On Wed, 16 Dec 2009 17:50:42 +0000 (UTC), Alok Singhal
Thanks. This is what I was looking for. I should have read the
standard more carefully as well. So 6.3.2.3p7 (N1336) applies here:
A pointer to an object or incomplete type may be converted to a
pointer to a different object or incomplete type. If the resulting
pointer is not correctly aligned for the pointed-to type, the behavior
is undefined. Otherwise, when converted back again, the result shall
compare equal to the original pointer.
There is no guarantee that int (*)[5] is correctly aligned for int *,
and even if it is, the standard makes no guarantees about dereferencing
such a pointer.
Do you just invent these assumptions or do you read them somewhere that
we can tell others to avoid?
Please bear with me while I try to explain myself. Isn't there a
difference between:
int array[5] = {2};
int (*ptr)[5] = &array;
and:
int array[20] = {2};
int (*ptr)[5] = (int (*)[5])(array + 6);
In the second snippet, "array + 6" is of type "pointer to int". In the
first snippet, "&array" is of type "int (*)[5]". So, if I understand
correctly, and I think that is what you're saying too: the first snippet
is well-defined by the standard, while the result second snippet, in
particular the assignment to "ptr" is implementation-defined.

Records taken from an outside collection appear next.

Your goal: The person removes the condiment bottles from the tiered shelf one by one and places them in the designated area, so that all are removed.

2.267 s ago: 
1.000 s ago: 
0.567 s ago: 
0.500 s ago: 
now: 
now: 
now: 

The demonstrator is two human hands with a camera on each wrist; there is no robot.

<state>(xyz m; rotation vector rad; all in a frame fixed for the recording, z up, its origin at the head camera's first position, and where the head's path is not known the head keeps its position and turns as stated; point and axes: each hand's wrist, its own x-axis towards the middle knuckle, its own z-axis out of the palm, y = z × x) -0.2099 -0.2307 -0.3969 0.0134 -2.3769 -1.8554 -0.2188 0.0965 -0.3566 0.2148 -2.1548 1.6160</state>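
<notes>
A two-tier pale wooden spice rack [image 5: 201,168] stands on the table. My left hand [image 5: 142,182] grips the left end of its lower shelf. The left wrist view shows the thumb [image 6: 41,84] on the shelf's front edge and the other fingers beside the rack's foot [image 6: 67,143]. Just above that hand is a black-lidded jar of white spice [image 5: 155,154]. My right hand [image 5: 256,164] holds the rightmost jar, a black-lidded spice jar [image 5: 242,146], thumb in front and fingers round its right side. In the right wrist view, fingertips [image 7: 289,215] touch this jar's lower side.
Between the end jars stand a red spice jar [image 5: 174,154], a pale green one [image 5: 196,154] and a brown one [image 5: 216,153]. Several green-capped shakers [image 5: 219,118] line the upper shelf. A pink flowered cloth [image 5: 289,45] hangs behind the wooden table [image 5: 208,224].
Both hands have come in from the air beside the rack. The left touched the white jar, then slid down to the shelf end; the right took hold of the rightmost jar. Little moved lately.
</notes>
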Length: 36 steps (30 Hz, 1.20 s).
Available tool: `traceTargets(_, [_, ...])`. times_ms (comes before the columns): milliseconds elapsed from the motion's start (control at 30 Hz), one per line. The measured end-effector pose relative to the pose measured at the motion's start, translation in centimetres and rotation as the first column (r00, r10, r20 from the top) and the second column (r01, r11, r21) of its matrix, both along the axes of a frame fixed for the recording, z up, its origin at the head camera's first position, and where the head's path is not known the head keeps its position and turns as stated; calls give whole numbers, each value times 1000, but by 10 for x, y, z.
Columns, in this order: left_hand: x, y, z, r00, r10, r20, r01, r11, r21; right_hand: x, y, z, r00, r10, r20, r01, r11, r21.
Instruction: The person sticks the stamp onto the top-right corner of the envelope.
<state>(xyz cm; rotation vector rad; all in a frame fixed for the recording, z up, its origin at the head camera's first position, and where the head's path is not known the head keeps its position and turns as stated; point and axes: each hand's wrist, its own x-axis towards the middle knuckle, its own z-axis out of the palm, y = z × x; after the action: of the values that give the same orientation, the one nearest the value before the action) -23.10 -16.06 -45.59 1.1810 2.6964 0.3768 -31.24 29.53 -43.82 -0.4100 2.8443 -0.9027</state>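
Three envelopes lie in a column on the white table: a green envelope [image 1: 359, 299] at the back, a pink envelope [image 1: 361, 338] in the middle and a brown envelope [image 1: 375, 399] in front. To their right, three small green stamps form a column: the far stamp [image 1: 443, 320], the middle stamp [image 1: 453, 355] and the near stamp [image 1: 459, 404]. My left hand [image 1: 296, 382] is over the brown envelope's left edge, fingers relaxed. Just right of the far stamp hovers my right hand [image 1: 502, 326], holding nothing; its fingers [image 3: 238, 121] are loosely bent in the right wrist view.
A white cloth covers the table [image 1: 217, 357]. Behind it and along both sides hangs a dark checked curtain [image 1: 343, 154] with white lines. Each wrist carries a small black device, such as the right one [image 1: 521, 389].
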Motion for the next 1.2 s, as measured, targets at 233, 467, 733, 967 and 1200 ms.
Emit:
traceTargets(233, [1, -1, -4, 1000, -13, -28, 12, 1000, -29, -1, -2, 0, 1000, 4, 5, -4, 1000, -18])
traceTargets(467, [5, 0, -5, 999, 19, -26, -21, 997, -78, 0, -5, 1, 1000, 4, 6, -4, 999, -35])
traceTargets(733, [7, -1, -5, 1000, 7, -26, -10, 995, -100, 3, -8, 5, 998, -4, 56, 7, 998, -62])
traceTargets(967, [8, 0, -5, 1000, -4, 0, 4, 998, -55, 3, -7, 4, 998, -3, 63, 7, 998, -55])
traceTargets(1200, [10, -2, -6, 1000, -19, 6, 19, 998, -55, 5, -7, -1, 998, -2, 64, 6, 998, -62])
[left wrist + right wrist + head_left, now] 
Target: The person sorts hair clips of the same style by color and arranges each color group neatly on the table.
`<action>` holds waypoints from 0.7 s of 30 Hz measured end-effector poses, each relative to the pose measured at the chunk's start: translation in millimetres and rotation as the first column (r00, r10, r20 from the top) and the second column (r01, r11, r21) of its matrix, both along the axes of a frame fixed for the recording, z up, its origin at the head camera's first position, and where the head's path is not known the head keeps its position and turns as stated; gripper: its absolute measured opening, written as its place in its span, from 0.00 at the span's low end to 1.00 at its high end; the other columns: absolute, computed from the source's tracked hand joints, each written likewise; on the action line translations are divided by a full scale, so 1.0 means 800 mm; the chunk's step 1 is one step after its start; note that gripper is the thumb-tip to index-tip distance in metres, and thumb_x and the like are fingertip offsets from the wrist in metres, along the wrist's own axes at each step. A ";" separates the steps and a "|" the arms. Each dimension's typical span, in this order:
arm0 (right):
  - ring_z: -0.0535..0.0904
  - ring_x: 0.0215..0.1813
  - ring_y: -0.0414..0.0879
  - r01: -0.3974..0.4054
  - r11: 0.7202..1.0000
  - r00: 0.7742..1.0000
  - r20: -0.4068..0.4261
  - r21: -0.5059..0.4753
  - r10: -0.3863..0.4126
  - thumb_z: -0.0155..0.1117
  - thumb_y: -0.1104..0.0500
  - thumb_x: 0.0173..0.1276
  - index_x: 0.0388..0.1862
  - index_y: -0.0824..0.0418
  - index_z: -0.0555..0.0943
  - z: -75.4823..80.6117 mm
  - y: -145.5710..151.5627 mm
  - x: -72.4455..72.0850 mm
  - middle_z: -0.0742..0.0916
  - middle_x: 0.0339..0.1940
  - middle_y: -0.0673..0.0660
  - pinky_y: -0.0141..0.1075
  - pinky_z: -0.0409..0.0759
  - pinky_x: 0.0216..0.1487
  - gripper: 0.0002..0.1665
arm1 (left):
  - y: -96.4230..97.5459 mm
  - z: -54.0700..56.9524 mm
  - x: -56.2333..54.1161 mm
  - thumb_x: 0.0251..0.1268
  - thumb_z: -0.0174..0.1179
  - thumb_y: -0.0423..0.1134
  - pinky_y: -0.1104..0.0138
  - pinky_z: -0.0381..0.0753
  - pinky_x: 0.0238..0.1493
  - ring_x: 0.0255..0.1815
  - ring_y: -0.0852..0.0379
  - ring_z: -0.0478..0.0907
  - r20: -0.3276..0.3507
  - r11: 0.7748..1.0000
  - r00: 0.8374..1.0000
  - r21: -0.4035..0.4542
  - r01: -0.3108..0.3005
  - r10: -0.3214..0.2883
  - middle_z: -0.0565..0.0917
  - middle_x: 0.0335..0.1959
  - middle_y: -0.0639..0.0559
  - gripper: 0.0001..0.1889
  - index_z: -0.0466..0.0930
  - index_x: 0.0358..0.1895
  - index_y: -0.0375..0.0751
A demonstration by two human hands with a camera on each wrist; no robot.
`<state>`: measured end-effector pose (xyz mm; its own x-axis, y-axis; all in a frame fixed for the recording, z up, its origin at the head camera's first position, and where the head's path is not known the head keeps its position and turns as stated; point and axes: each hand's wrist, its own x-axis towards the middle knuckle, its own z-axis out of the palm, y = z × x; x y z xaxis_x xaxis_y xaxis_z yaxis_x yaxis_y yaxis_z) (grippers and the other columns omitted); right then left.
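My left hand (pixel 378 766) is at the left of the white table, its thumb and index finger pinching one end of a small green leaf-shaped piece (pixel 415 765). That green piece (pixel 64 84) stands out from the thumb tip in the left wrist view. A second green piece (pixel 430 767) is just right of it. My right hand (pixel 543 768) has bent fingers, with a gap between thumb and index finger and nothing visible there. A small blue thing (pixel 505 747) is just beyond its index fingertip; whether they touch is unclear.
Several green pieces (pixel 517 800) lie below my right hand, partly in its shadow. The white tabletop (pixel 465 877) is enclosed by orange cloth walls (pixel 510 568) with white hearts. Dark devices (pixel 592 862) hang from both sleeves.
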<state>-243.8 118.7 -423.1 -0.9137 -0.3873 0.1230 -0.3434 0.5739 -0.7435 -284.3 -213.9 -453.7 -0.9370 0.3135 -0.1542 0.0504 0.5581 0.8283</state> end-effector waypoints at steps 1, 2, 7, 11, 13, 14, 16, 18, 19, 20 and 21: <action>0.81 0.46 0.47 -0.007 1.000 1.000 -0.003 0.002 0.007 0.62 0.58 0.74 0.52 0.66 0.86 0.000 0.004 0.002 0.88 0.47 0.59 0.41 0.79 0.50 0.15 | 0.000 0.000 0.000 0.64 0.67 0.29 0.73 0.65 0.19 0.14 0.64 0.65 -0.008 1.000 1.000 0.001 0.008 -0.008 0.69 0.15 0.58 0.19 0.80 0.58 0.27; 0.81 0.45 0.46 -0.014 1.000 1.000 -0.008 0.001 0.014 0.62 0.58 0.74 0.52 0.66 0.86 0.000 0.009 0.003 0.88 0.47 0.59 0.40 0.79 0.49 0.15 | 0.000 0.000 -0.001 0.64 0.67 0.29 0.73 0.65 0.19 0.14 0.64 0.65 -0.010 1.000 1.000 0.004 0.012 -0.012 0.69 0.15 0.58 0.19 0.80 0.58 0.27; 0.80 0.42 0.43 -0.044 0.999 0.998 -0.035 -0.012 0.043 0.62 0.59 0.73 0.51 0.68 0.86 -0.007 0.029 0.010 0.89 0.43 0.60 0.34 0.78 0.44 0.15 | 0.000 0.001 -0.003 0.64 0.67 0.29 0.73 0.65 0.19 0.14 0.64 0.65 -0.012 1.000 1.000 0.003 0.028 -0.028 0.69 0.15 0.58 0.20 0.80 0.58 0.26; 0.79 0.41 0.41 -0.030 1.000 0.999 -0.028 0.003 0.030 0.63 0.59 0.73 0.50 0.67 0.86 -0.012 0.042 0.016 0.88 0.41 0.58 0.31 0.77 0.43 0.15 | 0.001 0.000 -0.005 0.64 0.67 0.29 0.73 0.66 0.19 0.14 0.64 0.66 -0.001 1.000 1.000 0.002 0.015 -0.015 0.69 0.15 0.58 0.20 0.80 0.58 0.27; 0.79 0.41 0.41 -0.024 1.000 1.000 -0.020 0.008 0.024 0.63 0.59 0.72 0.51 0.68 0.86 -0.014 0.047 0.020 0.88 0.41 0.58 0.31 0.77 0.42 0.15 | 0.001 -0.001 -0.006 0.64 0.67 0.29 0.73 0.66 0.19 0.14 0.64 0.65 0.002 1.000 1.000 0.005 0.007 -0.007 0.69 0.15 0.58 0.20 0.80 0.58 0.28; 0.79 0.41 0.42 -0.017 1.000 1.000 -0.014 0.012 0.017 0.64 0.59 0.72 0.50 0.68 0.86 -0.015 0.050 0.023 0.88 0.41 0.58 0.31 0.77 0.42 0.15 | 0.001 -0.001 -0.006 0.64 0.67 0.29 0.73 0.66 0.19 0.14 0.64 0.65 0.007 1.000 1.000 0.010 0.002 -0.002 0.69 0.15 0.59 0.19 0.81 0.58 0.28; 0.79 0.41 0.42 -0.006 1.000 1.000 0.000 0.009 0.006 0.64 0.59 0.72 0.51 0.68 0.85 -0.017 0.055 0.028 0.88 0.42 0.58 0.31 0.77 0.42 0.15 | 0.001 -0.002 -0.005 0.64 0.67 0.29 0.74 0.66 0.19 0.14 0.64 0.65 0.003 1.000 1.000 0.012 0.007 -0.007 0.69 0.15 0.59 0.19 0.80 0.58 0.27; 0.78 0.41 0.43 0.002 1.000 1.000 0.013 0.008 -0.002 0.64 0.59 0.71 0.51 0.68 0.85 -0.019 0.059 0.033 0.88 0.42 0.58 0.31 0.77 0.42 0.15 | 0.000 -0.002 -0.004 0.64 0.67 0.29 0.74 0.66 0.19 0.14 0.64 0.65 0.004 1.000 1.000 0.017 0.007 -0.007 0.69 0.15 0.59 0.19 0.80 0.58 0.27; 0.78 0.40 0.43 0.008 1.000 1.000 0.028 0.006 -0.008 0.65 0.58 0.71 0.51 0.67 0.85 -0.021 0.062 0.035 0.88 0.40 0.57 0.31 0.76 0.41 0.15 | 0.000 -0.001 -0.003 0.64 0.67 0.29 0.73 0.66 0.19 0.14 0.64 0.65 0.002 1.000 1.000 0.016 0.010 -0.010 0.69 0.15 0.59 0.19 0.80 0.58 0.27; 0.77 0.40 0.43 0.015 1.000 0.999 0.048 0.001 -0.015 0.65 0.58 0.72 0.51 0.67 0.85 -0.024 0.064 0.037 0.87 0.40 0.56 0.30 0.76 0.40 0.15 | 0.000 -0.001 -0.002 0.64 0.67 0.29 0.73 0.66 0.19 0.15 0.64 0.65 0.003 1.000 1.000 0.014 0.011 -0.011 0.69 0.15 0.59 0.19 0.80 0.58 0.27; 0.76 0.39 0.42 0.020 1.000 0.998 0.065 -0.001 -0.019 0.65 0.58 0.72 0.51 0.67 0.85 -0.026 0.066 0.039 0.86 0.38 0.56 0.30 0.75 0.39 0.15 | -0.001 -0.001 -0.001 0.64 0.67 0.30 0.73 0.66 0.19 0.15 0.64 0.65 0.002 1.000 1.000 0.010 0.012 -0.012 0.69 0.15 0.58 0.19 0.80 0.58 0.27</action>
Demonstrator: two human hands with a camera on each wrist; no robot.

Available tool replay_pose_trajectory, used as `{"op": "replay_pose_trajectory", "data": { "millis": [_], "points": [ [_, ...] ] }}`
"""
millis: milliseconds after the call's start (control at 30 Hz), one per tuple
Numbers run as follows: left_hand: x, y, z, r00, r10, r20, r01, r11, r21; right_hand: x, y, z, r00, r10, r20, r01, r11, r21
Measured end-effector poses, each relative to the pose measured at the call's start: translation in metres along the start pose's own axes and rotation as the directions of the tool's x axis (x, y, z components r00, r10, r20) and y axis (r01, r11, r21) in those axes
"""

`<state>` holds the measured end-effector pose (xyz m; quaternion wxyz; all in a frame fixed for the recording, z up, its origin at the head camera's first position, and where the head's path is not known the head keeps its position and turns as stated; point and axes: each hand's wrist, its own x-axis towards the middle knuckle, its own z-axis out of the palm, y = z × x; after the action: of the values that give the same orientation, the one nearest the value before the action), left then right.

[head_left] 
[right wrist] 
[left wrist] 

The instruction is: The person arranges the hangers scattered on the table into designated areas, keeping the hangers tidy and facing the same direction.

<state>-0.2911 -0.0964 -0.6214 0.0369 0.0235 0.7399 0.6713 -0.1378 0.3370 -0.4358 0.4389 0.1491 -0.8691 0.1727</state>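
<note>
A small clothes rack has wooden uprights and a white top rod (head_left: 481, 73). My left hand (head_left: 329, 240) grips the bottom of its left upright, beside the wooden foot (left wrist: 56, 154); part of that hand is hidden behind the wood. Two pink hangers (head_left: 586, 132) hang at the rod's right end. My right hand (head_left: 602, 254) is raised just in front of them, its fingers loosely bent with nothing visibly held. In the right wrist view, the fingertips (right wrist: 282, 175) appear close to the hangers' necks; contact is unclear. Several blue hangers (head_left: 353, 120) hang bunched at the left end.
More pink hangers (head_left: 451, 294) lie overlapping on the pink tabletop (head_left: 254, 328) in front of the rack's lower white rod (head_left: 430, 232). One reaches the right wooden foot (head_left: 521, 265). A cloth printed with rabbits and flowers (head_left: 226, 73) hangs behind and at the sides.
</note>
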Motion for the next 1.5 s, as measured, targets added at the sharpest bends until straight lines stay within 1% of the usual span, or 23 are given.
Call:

So, *if I understand correctly*, in the second snippet above:
- the cast is needed because it coerces "a+6" to the correct type for
"ptr".
- if "ptr" is a pointer to (signed or unsigned) char, or any other type
that is correctly aligned for the type of "a+6" (int *), the
initialization is well-defined in that I can convert "ptr" back to
int * and get the same value.
- if "ptr" isn't correctly aligned for int *, the result of the
initialization is implementation-defined.